### INPUT DATA:
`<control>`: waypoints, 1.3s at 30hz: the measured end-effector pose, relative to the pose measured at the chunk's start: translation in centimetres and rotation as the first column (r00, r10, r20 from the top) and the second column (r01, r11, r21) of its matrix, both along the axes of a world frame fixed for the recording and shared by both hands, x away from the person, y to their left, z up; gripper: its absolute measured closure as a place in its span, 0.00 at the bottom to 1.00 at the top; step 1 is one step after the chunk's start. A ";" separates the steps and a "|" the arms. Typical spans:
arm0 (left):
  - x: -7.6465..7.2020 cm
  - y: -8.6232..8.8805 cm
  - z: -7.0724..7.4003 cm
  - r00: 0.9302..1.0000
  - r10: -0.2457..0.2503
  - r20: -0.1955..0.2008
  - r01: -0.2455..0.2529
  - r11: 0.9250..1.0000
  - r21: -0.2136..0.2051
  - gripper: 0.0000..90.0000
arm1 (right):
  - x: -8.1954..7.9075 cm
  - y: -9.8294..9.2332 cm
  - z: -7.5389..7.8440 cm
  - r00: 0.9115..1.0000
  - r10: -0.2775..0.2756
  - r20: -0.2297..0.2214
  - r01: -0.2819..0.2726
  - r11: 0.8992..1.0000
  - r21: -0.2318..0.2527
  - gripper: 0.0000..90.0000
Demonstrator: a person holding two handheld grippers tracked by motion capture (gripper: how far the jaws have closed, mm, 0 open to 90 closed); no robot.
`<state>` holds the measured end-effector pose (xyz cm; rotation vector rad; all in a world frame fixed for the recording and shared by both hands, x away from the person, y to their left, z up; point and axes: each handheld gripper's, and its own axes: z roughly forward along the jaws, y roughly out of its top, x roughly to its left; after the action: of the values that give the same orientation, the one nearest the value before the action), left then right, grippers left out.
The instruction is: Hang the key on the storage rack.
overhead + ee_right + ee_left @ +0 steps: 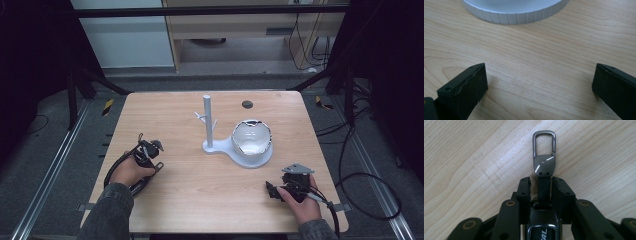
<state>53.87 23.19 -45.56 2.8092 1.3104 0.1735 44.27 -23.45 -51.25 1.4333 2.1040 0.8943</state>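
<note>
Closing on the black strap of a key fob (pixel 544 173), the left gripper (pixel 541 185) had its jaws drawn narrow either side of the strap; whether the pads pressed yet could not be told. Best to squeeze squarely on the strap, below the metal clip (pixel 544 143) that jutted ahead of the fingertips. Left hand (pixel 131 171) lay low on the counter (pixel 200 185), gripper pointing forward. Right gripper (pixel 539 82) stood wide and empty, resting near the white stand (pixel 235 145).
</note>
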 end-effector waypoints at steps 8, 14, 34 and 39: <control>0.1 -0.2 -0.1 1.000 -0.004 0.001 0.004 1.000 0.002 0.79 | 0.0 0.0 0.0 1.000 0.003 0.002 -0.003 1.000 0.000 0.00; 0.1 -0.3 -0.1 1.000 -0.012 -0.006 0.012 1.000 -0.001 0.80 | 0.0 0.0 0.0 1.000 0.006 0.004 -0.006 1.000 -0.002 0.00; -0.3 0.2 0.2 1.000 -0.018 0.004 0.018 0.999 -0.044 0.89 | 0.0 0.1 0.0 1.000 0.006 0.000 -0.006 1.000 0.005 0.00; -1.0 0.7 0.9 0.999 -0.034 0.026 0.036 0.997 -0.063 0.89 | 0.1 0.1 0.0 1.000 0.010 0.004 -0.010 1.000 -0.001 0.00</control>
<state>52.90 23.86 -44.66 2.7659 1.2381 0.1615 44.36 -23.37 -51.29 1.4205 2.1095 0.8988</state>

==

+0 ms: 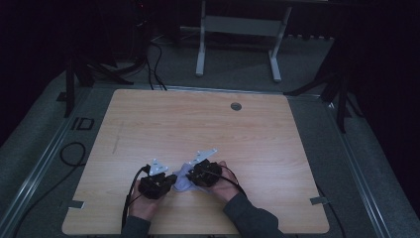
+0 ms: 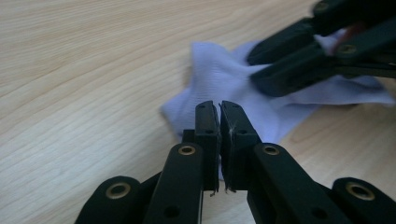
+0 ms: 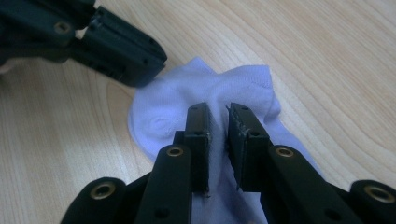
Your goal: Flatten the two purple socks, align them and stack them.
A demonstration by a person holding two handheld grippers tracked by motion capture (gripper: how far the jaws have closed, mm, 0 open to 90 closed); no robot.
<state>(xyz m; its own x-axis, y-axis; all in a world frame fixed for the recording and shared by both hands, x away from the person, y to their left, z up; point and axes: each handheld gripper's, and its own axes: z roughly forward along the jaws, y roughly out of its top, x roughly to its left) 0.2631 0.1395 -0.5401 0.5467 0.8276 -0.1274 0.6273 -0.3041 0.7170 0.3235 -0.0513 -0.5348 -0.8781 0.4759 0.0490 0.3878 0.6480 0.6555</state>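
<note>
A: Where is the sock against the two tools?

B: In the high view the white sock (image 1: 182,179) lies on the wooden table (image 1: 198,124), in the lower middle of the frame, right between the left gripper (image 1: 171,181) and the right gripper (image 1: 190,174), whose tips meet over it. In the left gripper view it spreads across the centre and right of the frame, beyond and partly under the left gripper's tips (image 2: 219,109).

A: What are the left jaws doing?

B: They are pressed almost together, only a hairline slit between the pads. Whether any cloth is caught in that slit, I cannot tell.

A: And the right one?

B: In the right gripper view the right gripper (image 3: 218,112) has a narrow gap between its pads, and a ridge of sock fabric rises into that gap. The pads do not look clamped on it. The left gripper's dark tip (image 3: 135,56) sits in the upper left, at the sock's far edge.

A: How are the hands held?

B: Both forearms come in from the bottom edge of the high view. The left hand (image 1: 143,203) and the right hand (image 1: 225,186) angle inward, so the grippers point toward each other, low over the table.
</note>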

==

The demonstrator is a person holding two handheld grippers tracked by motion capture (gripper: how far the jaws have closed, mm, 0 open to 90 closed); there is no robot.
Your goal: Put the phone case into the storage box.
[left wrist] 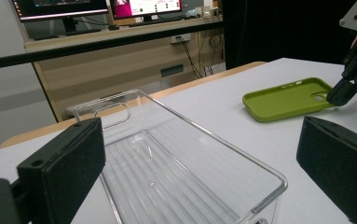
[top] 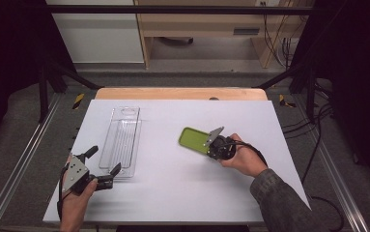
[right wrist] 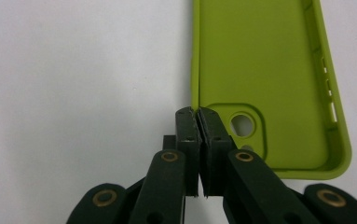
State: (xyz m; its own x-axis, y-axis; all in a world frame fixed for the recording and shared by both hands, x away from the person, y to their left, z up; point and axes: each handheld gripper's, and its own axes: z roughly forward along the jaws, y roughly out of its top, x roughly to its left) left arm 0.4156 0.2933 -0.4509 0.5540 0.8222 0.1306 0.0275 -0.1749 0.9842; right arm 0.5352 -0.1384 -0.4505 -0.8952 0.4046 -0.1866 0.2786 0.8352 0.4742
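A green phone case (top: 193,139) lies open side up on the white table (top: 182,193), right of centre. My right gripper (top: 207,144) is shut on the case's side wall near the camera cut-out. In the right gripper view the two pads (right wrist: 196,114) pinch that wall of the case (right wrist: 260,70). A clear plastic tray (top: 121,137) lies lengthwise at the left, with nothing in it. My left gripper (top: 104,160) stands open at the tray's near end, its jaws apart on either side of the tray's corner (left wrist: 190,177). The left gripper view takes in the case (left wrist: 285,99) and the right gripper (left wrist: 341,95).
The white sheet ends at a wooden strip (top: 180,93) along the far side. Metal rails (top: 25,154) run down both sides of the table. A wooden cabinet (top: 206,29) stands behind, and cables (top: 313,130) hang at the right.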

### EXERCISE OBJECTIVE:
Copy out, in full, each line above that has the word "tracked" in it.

### RESULT OF THE TASK:
Demonstrator: a person holding two handheld grippers tracked by motion capture (gripper: how far the jaws have closed, mm, 0 open to 90 closed); no robot.
A demonstration by a person holding two handheld grippers tracked by motion capture (gripper: how far the jaws have closed, mm, 0 open to 90 closed); no robot.
The demonstrator is a person holding two handheld grippers tracked by motion capture (gripper: how far the jaws have closed, mm, 0 open to 90 closed); there is no robot.

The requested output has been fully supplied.